- Decades:: 2000s; 2010s; 2020s;
- See also:: Other events of 2022; Timeline of Fijian history;

= 2022 in Fiji =

Events of 2022 in Fiji.

== Incumbents ==

=== Government of Fiji ===

- President: Wiliame Katonivere
- Prime Minister: Frank Bainimarama (until 24 December); Sitiveni Rabuka onwards
- Speaker: Epeli Nailatikau

== Events ==
Ongoing – COVID-19 pandemic in Fiji

- 27 May – Fiji announces that it will become the 14th member of the Indo-Pacific Economic Framework for Prosperity in order to counter Chinese influence in the Pacific. This comes amid a visit by Chinese foreign minister Wang Yi to Kiribati.
- 24 June – Fiji reports its first suspected case of monkeypox.
- 11 July – The 51st Pacific Islands Forum begins in Suva, amid escalating geopolitical competition between China and the United States.
- 16 December – Leader of People's Alliance is questioned by police after calling for the military to intervene in the electoral process of the 2022 Fijian election.
- 18 December – Final election result shows that the government of Fiji is poised to be a hung parliament.

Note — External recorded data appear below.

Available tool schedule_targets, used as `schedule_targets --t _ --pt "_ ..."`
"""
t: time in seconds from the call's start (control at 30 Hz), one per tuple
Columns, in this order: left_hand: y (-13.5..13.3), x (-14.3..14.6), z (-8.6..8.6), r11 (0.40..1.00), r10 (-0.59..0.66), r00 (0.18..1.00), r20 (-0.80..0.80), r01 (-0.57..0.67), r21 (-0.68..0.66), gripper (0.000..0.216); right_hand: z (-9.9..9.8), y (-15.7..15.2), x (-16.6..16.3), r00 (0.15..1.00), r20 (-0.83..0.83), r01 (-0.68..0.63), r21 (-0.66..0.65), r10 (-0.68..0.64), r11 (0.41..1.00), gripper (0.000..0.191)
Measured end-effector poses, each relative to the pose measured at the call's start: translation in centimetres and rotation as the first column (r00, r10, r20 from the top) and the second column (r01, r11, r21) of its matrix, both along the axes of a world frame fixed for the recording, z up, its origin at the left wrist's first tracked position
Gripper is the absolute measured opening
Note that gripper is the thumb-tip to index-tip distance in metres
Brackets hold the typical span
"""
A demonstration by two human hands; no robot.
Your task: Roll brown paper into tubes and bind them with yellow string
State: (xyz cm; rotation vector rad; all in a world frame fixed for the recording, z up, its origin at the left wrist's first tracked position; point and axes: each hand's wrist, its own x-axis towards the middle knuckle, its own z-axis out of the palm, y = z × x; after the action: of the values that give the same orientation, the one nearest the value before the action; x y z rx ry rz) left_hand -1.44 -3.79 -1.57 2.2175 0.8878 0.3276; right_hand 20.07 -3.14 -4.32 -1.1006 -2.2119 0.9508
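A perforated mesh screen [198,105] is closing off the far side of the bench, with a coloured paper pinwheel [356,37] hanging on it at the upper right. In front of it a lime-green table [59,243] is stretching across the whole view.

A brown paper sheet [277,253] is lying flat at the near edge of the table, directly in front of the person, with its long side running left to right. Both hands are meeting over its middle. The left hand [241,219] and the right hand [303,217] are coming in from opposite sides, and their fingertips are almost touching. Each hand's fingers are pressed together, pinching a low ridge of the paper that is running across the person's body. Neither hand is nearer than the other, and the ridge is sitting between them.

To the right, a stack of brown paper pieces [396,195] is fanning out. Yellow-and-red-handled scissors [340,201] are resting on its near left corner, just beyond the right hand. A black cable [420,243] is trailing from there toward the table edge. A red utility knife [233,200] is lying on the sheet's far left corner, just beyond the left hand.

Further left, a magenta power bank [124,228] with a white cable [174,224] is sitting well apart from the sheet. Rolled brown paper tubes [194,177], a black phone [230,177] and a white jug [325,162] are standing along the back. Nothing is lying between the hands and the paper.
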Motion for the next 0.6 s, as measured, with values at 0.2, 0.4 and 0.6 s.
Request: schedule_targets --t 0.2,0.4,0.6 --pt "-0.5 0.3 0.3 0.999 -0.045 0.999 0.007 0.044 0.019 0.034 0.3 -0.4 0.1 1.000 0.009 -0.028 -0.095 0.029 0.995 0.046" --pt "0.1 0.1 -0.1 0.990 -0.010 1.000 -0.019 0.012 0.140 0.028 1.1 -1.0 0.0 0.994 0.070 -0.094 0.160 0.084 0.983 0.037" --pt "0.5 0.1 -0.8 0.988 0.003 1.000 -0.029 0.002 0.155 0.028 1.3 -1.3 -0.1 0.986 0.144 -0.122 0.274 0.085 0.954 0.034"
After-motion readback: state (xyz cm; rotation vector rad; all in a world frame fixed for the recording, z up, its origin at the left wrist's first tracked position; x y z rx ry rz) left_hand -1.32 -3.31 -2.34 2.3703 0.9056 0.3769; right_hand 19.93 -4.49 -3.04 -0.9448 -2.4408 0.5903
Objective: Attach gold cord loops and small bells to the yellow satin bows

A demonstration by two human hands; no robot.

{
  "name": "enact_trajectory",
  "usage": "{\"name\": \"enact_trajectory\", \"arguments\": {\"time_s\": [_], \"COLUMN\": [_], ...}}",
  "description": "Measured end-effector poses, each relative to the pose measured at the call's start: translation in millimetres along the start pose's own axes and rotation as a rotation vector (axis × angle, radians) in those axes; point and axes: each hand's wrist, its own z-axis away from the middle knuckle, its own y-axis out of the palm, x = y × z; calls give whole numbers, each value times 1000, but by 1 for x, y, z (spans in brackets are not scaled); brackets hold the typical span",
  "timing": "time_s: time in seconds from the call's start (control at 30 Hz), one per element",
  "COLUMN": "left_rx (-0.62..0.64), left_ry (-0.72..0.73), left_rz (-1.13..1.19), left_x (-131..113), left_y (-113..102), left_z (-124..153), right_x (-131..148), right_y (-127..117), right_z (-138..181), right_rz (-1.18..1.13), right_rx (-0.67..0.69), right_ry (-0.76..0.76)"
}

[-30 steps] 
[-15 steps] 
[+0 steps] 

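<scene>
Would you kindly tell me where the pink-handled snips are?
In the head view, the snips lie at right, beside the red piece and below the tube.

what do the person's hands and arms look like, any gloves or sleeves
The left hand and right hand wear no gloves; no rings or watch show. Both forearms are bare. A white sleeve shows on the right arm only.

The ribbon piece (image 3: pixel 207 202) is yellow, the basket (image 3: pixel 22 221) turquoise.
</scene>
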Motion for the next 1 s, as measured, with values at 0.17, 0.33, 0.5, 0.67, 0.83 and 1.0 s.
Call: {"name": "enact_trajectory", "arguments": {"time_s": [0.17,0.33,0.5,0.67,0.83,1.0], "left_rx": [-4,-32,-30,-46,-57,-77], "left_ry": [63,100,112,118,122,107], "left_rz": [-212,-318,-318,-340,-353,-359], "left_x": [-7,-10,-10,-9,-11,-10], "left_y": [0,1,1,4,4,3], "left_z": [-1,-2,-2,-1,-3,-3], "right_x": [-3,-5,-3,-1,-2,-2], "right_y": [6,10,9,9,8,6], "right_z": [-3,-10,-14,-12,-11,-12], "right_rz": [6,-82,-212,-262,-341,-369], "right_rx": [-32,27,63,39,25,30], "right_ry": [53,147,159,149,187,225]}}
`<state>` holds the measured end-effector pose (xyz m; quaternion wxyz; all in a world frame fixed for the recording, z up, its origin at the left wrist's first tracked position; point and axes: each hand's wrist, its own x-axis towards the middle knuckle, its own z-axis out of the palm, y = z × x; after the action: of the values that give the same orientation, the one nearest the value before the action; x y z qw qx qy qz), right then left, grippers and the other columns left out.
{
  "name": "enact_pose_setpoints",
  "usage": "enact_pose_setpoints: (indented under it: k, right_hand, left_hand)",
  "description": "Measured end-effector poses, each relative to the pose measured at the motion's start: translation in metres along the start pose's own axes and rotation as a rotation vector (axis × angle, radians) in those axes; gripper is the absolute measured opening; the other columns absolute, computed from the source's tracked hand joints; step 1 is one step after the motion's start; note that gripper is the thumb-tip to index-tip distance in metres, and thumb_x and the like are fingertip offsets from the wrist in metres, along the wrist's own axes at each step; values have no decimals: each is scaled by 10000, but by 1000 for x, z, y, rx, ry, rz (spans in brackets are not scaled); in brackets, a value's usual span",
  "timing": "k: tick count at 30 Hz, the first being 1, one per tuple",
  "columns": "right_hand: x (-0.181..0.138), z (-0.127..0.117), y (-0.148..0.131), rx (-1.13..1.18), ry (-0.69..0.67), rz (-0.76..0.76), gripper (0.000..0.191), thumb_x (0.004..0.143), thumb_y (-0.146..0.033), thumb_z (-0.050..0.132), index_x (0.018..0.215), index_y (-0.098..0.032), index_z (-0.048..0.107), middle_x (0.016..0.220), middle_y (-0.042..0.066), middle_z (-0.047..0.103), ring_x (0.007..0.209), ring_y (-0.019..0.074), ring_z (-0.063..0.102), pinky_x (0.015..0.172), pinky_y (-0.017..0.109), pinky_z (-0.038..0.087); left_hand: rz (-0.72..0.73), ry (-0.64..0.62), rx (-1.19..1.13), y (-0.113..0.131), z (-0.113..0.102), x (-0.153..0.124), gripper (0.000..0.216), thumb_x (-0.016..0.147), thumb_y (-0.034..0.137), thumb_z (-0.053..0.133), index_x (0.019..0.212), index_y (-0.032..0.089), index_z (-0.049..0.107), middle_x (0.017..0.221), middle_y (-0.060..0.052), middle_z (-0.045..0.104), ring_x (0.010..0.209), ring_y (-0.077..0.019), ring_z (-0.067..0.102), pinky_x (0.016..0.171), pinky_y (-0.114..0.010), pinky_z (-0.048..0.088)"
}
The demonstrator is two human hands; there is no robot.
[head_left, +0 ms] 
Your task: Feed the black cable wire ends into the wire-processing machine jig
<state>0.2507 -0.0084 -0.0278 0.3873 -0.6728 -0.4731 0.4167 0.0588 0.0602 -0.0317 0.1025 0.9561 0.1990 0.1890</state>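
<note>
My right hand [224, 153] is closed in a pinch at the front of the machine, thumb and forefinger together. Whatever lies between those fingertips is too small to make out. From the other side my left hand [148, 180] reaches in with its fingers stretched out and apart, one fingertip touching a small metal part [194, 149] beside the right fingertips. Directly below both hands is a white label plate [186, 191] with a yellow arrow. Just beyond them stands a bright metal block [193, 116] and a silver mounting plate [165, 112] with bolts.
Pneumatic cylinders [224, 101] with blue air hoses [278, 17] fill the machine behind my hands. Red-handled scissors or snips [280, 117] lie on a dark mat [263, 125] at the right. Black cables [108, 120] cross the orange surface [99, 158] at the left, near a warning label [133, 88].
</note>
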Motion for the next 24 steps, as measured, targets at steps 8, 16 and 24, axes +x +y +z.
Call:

Incumbent long-time leader Frank Bainimarama loses majority.
- 22 December – Fiji mobilises its army in response to threats made against the country's minority groups and civil unrest.
- 24 December – Sitiveni Rabuka is confirmed as the new prime minister. Rabuka will hold the office again more than two decades after first leading the country as prime minister.

== Deaths ==

- 23 January – Osea Naiqamu, 60, politician.
- 2 February – Mosese Taga, 57, rugby union player.
- 23 February – Joeli Vidiri, 48, rugby union player.
- 29 August – Jai Ram Reddy, 85, politician.